● Task: This exercise calls for the line with "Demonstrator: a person", the line with "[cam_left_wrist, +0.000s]", and all lines between them in the material below, output exactly and with no other lines.

● The input:
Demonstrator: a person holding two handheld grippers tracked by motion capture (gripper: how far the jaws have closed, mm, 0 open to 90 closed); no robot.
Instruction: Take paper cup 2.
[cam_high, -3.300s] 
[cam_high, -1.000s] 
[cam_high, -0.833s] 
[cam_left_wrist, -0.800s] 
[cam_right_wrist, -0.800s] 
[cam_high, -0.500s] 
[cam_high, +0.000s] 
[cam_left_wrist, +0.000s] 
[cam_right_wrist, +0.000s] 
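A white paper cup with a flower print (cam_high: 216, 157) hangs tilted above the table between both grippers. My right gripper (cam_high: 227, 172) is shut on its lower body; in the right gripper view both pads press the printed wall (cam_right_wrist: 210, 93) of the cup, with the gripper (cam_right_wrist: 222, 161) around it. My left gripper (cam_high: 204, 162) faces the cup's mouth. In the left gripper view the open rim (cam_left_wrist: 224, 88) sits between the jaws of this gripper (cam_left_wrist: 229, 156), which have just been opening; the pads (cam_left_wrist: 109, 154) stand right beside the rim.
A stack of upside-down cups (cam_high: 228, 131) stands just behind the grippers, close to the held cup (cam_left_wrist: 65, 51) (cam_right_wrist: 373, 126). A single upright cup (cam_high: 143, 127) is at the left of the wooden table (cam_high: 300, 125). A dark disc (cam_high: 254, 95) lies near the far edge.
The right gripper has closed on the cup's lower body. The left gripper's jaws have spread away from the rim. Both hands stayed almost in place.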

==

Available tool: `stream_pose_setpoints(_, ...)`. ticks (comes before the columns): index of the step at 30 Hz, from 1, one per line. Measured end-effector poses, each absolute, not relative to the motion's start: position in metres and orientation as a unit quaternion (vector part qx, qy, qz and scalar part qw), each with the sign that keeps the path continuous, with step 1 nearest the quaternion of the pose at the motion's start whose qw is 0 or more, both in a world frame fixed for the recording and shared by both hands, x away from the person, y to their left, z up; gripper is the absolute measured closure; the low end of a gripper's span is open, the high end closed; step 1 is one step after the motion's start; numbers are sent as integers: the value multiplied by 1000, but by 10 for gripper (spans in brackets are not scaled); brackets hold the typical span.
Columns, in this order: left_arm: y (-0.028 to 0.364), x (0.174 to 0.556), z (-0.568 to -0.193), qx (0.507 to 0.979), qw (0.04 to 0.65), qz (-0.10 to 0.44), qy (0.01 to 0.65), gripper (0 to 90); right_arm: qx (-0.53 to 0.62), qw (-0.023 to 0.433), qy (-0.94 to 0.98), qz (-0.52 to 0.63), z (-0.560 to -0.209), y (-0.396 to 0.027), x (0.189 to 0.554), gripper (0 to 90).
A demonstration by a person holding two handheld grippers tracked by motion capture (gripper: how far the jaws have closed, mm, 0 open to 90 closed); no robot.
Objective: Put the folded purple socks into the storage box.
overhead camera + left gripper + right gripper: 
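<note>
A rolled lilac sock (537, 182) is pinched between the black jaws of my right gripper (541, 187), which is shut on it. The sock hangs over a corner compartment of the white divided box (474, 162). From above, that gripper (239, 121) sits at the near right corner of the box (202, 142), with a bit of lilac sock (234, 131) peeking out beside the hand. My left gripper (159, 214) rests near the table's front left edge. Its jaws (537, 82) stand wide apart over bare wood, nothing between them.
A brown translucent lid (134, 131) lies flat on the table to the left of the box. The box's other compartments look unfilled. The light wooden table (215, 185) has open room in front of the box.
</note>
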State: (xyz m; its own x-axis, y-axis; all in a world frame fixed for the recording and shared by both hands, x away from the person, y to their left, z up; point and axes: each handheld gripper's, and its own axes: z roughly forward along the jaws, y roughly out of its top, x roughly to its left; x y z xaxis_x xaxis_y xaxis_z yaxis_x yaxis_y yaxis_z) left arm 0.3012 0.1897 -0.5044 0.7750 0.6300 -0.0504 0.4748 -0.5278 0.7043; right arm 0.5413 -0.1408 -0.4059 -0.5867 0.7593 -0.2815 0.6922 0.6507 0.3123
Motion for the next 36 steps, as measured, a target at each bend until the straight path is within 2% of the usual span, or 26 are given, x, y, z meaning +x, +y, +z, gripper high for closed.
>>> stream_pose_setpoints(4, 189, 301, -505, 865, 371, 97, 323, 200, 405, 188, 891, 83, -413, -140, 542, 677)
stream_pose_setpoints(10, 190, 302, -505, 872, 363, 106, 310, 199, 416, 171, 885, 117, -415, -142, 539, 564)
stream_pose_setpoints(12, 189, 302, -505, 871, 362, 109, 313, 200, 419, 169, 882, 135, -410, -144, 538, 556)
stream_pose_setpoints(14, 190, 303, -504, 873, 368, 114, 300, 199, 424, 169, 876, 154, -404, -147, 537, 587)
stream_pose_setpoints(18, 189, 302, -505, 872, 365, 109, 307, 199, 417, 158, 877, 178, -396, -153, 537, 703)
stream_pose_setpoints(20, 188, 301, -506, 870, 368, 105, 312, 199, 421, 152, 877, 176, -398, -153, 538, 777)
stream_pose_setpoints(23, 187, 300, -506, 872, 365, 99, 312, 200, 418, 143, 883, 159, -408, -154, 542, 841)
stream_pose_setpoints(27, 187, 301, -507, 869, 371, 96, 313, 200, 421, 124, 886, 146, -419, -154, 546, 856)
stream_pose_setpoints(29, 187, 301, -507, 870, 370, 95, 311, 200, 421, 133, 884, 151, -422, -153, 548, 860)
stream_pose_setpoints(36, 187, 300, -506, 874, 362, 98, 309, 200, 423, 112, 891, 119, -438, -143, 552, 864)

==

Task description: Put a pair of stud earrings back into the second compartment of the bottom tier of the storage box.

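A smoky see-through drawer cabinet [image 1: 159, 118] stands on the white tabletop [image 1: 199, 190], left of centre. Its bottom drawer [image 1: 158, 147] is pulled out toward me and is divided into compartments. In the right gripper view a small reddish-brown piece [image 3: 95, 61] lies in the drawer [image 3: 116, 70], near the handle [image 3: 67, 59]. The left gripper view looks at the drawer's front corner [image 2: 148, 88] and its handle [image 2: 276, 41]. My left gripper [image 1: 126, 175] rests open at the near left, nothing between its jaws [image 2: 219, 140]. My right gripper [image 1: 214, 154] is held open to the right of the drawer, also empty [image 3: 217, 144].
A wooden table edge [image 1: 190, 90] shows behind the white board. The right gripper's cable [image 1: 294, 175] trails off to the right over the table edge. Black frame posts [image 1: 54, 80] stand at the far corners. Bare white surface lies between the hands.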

● Response:
Demonstrator: a person holding two handheld grippers tracked by motion capture (gripper: how far the jaws have closed, mm, 0 open to 90 closed); no robot.
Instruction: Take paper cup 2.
[cam_high, -3.300s] 
[cam_high, -1.000s] 
[cam_high, -0.833s] 
[cam_left_wrist, -0.800s] 
[cam_right_wrist, -0.800s] 
[cam_high, -0.500s] 
[cam_high, +0.000s] 
[cam_left_wrist, +0.000s] 

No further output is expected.